▶ **WHAT THE TASK ASKS**:
In the listing below, find the line holding "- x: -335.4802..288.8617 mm" and the line holding "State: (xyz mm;". Write out those two lines and all lines between, exactly, and nothing more.

▶ **SUPPLIED INFORMATION**:
<<<<
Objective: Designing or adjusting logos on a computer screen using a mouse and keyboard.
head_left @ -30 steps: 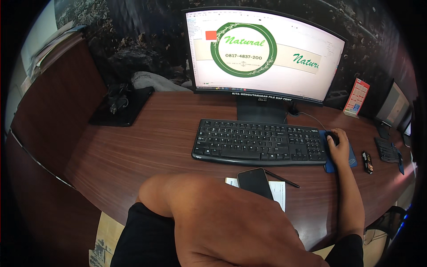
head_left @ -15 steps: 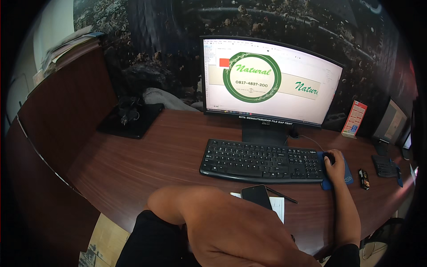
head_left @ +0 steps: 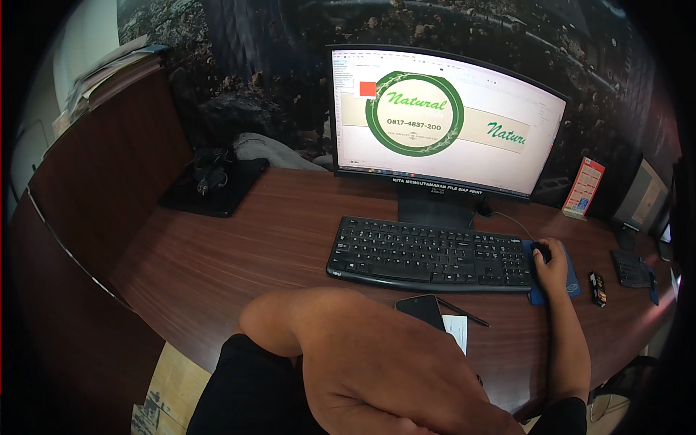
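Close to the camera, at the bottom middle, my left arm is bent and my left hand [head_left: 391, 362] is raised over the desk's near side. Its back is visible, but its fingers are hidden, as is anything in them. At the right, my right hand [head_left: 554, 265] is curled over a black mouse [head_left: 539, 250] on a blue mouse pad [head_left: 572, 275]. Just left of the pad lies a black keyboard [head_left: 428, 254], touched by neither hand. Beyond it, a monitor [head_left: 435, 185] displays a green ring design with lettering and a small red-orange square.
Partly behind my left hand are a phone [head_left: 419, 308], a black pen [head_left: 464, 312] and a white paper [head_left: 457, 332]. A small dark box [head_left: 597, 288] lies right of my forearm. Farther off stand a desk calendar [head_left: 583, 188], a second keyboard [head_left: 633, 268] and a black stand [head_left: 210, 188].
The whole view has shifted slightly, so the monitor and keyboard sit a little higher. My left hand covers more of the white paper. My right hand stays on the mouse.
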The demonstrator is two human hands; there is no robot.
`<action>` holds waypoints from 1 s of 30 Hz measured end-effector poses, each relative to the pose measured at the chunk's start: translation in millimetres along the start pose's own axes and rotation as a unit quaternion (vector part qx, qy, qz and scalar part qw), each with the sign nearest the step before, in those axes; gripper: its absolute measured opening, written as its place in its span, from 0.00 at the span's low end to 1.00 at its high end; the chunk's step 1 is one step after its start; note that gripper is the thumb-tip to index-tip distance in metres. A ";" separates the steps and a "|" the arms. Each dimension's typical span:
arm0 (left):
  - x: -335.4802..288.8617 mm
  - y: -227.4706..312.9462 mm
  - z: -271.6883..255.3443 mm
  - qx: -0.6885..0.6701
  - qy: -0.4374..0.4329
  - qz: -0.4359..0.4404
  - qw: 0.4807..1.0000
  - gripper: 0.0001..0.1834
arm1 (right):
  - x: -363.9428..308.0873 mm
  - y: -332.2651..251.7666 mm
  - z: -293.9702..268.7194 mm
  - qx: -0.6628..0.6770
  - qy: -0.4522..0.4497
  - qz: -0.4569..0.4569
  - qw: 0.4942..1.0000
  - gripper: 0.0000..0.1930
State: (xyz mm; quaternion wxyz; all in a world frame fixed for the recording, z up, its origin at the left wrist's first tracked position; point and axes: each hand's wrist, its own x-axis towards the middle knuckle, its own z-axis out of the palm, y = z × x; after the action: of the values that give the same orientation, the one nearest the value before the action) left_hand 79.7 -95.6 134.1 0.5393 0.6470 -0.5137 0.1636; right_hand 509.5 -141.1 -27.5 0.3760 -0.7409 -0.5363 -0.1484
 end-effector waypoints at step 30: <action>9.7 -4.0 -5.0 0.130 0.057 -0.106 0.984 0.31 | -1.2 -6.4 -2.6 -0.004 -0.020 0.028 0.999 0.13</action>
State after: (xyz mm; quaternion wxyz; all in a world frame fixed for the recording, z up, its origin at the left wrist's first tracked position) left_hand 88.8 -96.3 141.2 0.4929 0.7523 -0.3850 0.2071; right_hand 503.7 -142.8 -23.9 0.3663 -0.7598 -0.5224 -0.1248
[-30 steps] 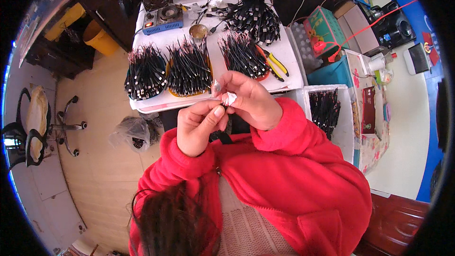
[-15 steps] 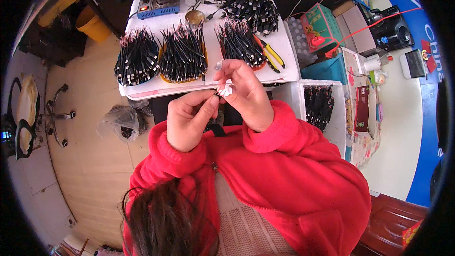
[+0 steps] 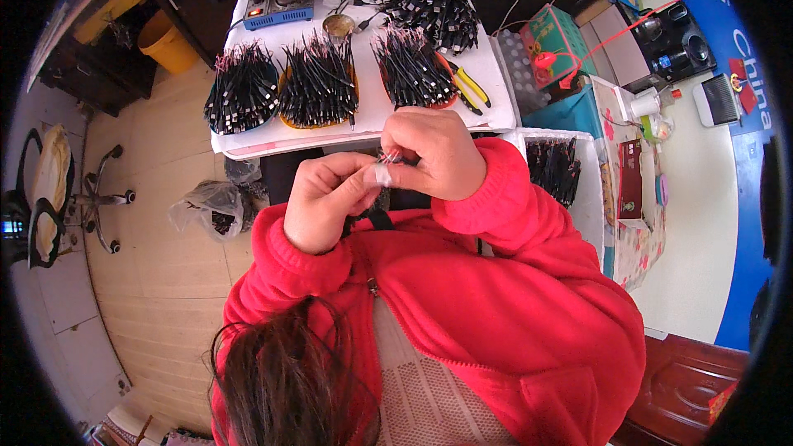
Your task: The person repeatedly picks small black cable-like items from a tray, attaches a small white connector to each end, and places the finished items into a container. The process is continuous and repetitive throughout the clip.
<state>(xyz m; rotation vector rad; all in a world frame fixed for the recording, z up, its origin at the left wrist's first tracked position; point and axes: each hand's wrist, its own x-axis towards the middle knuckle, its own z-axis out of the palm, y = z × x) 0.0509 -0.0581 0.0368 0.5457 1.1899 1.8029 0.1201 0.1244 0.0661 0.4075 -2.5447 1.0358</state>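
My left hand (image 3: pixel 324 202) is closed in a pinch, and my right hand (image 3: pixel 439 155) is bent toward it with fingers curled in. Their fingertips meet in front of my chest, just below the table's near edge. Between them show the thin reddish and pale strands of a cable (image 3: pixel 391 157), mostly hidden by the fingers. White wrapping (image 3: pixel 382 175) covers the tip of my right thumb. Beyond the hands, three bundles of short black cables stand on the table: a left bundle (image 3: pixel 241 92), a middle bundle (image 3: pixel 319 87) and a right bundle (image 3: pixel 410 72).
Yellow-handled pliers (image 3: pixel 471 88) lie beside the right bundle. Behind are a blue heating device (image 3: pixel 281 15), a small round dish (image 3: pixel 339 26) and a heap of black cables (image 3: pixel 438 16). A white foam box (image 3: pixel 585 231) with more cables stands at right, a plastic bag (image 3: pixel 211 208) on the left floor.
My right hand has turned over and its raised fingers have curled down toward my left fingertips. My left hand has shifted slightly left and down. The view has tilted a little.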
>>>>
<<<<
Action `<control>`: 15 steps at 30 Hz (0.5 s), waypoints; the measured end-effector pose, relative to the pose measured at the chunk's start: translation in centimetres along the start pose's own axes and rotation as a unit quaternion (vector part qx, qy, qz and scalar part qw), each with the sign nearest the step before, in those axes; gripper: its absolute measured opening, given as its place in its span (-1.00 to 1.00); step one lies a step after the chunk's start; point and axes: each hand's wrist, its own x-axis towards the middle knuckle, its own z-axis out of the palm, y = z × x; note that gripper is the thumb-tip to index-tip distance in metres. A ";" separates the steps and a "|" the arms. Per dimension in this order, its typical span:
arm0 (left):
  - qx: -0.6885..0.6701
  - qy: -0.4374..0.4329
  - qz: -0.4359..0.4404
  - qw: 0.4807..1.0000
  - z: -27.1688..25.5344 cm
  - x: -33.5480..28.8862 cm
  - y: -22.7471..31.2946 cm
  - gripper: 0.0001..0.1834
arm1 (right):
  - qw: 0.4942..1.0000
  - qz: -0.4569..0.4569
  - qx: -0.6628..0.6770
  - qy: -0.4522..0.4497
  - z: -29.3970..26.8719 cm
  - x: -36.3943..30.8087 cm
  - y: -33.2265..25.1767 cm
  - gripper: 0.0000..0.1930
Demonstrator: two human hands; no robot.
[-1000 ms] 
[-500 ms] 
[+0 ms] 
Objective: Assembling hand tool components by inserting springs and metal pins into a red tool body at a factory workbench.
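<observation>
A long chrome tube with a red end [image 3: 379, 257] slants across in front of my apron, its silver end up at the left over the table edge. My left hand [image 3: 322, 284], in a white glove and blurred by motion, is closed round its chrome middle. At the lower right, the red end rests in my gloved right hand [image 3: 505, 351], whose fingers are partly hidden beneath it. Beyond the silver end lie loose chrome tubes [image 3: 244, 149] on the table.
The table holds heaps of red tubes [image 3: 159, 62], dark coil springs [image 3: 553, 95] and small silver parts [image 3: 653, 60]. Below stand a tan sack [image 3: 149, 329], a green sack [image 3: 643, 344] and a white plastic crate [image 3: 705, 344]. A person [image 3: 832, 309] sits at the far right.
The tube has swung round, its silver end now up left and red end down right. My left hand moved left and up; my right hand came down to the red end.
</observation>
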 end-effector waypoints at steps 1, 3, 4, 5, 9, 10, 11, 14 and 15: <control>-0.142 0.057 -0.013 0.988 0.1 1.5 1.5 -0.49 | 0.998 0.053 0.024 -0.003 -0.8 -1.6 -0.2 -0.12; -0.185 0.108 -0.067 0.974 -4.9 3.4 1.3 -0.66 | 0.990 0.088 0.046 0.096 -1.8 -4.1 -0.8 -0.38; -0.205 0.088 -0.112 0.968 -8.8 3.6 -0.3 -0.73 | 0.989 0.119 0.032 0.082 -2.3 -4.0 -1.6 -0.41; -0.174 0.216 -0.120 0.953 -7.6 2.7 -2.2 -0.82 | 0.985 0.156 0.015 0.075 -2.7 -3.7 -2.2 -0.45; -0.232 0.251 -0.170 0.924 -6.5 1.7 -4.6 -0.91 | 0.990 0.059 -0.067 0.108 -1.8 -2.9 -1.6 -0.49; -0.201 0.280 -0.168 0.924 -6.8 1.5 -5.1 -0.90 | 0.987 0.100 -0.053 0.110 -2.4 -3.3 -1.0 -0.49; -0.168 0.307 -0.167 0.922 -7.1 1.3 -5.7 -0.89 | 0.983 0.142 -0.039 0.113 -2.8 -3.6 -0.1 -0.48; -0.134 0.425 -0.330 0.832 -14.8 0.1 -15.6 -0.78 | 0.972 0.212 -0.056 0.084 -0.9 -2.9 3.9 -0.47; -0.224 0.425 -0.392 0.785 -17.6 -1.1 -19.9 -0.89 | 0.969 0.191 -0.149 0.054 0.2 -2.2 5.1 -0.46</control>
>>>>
▶ **RESPONSE FOR THIS EXERCISE**:
  - x: -335.4802..288.8617 mm
  - y: -227.4706..312.9462 mm
  - z: -271.6883..255.3443 mm
  - qx: -0.6885..0.6701
  - qy: -0.4374..0.4329
  - qz: -0.4359..0.4404
  - qw: 0.4807..1.0000
  - gripper: 0.0001..0.1834
arm1 (right):
  - x: -363.9428..308.0873 mm
  - y: -332.2651..251.7666 mm
  - z: -293.9702..268.7194 mm
  - qx: -0.6628..0.6770
  - qy: -0.4522..0.4497
  - qz: -0.4569..0.4569
  - qw: 0.4942..1.0000
  - gripper: 0.0000..0.1930
State: (xyz mm; quaternion wxyz; all in a world frame fixed for the recording, z up, its origin at the left wrist's first tracked position; point and axes: each hand's wrist, its own x-axis towards the middle knuckle, its own z-axis out of the palm, y = z × x; after the action: of the values that give the same orientation, the one nearest the value before the action) left_hand 79.7 -95.6 134.1 0.5393 0.6470 -0.5137 0.1636; right_hand 509.5 -141.1 -27.5 0.3760 -0.7409 -0.5363 -0.1484

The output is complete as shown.